Caveats and discipline

Two editorial cautions apply.

Procurement, not grant. This is an implementation procurement, not an open science-grant call. The contractor is expected to deliver ESA-specified experiments to flight and recovery. Institutions seeking research-grant funding for new microgravity science should look to the parallel Horizon Europe science calls and to the next Exploration Science / SciSpacE Announcement of Opportunity, not to this implementation procurement.

Pre-identified experiments. The five experiments are ESA-specified. The contractor does not propose new science; the contractor delivers ESA's specified payload set to flight and recovery. The science selection step was the separate Exploration Science / SciSpacE Announcement of Opportunity that closed in May 2025 (per ESA's Exploration Science sounding-rocket platform page).

Esrange's sounding-rocket cadence is the legacy operational capability. In parallel, the same site is being upgraded for orbital launch capability: SSC Space signed a SEK 209 million agreement with the Swedish Defence Materiel Administration (FMV) on 16 March 2026, targeting operational capability by 2028, with Firefly Aerospace's Alpha rocket and Launch Complex 3C at Esrange (per SSC Space primary release, 16 March 2026; earlier SSC/Firefly cooperation context per the June 2025 SSC and Firefly primary release).

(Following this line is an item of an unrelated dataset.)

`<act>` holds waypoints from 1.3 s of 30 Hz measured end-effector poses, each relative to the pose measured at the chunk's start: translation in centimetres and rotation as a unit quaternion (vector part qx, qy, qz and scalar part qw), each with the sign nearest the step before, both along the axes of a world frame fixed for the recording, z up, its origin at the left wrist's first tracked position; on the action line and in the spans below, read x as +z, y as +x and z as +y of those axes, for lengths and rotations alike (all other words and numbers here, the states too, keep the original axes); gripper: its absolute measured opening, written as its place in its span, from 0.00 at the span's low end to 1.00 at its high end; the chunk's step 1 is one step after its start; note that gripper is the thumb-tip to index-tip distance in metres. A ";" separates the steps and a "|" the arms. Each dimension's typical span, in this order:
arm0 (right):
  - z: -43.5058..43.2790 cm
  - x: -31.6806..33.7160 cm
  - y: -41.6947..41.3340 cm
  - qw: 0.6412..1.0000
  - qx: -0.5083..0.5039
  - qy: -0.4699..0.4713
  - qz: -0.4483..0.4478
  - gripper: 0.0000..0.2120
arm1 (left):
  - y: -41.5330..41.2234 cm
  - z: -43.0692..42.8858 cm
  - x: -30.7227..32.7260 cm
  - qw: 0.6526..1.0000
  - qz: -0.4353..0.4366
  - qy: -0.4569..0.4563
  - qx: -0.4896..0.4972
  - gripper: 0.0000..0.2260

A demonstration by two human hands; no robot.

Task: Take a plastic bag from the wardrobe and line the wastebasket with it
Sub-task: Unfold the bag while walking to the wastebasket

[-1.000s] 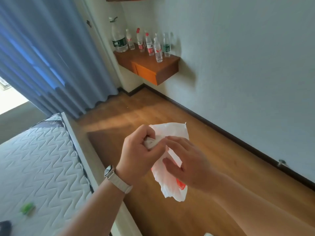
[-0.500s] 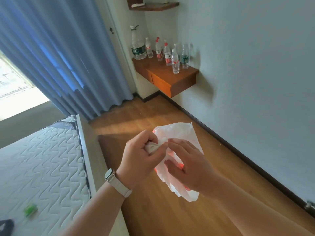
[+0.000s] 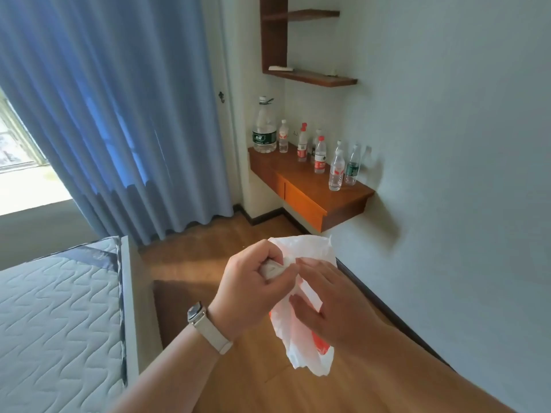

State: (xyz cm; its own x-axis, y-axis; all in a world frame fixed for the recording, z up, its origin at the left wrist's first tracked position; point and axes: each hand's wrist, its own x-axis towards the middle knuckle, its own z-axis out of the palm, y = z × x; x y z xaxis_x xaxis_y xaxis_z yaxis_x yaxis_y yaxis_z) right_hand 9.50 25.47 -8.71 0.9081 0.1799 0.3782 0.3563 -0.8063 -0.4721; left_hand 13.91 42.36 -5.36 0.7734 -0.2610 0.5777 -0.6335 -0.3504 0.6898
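A white plastic bag (image 3: pixel 301 341) with red print hangs in front of me above the wooden floor. My left hand (image 3: pixel 250 290), with a watch on its wrist, is closed around the bag's bunched top. My right hand (image 3: pixel 331 302) pinches the plastic just beside it, its fingers spread over the bag's side. The lower part of the bag dangles loose below both hands. No wastebasket and no wardrobe are in view.
A mattress (image 3: pixel 56 317) on a bed frame lies at the left. Blue curtains (image 3: pixel 113 114) cover the window. A wall-mounted wooden desk (image 3: pixel 310 192) in the corner carries several water bottles (image 3: pixel 264 129), with shelves (image 3: pixel 313 77) above. A grey wall runs along the right.
The view has tilted up and shifted, bringing the wall shelves into sight. Both hands stay on the bag's top in much the same grip.
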 end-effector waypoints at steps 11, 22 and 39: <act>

The W21 reading is that Esrange's sounding-rocket cadence and orbital-launch capacity are operating on different but converging tracks at the same site. The €16 million sounding-rocket procurement is a legacy-cadence event; the orbital-launch capacity is the structural shift.

Closing note

Consortia tracking ESA suborbital and sounding-rocket opportunities should treat the €16 million call as an implementation procurement, not a science proposal, and plan resourcing accordingly. Per European Spaceflight's coverage, the call's deadline should be verified directly in the ESA-star tender entry.